Code Page Specification for Flat File Schemas

Overview

The value in the Code Page property is used to create an encoding object that is used during the disassembly and assembly of flat file documents. This encoding object allows the flat file parser to convert the native encoding of an inbound flat file document into the normalized UTF-8 encoding that is used internally by Microsoft BizTalk Server. The encoding object also allows the flat file serializer to convert the internal UTF-8 encoding back into the native encoding of the flat file document.

The setting of the Code Page property plays an important, but not exclusive, role in determining the character encoding scheme used by your flat file business documents.
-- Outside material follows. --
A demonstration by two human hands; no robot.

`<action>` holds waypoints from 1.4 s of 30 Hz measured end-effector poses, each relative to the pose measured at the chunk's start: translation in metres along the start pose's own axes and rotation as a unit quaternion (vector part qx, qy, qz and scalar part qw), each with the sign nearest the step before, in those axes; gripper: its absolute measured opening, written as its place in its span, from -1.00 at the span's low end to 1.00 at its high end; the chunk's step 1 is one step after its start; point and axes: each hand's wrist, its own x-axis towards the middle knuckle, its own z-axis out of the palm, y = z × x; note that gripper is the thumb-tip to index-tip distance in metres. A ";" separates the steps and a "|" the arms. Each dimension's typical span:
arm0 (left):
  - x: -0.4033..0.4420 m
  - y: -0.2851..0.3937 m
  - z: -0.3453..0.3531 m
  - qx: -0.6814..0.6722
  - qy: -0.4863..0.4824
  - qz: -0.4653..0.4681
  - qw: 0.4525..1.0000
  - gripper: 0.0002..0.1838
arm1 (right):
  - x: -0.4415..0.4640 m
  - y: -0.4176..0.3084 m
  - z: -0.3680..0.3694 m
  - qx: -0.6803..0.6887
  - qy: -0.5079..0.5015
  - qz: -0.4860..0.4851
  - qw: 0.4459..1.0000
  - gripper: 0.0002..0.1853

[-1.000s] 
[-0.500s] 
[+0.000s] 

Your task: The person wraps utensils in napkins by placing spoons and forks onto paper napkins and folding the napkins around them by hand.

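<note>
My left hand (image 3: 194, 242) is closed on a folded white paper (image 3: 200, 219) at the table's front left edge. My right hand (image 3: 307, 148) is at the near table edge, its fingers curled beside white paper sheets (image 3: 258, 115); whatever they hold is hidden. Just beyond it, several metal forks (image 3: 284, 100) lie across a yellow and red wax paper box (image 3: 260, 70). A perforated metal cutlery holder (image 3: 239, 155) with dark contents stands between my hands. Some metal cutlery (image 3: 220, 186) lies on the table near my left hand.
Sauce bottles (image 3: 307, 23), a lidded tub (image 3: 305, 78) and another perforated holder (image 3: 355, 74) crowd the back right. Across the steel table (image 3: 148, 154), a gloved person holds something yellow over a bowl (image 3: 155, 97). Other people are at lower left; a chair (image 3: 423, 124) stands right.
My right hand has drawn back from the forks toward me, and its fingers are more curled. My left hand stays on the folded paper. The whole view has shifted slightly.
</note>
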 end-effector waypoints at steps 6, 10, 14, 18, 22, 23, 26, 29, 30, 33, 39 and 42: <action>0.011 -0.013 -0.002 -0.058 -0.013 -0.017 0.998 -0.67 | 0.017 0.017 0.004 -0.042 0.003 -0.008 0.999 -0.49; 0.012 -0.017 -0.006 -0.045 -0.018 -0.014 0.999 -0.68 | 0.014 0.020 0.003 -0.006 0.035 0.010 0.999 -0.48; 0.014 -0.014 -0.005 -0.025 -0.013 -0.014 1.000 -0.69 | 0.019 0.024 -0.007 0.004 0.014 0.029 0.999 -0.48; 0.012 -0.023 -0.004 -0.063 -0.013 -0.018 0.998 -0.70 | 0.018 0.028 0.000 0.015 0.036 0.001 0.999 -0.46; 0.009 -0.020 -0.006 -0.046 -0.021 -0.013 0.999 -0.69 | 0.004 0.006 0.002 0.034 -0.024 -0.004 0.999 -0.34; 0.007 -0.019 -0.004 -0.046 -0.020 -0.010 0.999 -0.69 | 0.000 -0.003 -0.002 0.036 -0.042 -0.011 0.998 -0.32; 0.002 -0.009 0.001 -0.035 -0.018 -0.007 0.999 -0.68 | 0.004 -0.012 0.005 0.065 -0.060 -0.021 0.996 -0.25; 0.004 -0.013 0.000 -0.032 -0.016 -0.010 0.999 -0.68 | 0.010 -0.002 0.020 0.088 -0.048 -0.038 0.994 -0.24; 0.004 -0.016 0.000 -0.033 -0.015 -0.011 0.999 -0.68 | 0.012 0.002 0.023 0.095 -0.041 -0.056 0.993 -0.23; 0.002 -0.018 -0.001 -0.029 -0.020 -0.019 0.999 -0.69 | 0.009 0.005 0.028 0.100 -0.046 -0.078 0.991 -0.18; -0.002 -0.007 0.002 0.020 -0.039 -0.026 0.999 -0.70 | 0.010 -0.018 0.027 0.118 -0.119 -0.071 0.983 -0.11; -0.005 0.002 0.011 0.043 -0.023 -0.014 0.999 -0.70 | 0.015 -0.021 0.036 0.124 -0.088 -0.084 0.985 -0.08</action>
You must consider how inbound flat file messages are interpreted by the flat file disassembler as well as how the flat file assembler will encode characters as outbound messages are translated into flat file format.

Character encoding

There are multiple factors that play a role in determining how character encoding for a given instance message is handled, as follows:

  • When disassembling a flat file instance message, the following algorithm is used to determine and preserve encoding information:

    1. If the Charset in the Message body part is set, its value is used.

    2. Otherwise, if the envelope (or document) schema specifies a code page using the Code Page property, its value is used.

    3. Otherwise, if a byte order mark is present, its value is used.

    4. Otherwise, assume UTF-8.

  • When assembling a flat file instance message, the following algorithm is used to determine the character set to use for decoding:

  • If the XMLNorm.TargetCharset message context property is set, its value is used.

  • Otherwise, if the TargetCharset assembler (design-time) property is set, its value is used.

  • Otherwise, if the envelope (or document) schema specifies a code page using the Code Page property, its value is used.

    1. Otherwise, if the SourceCharset message context property is set, its value is used.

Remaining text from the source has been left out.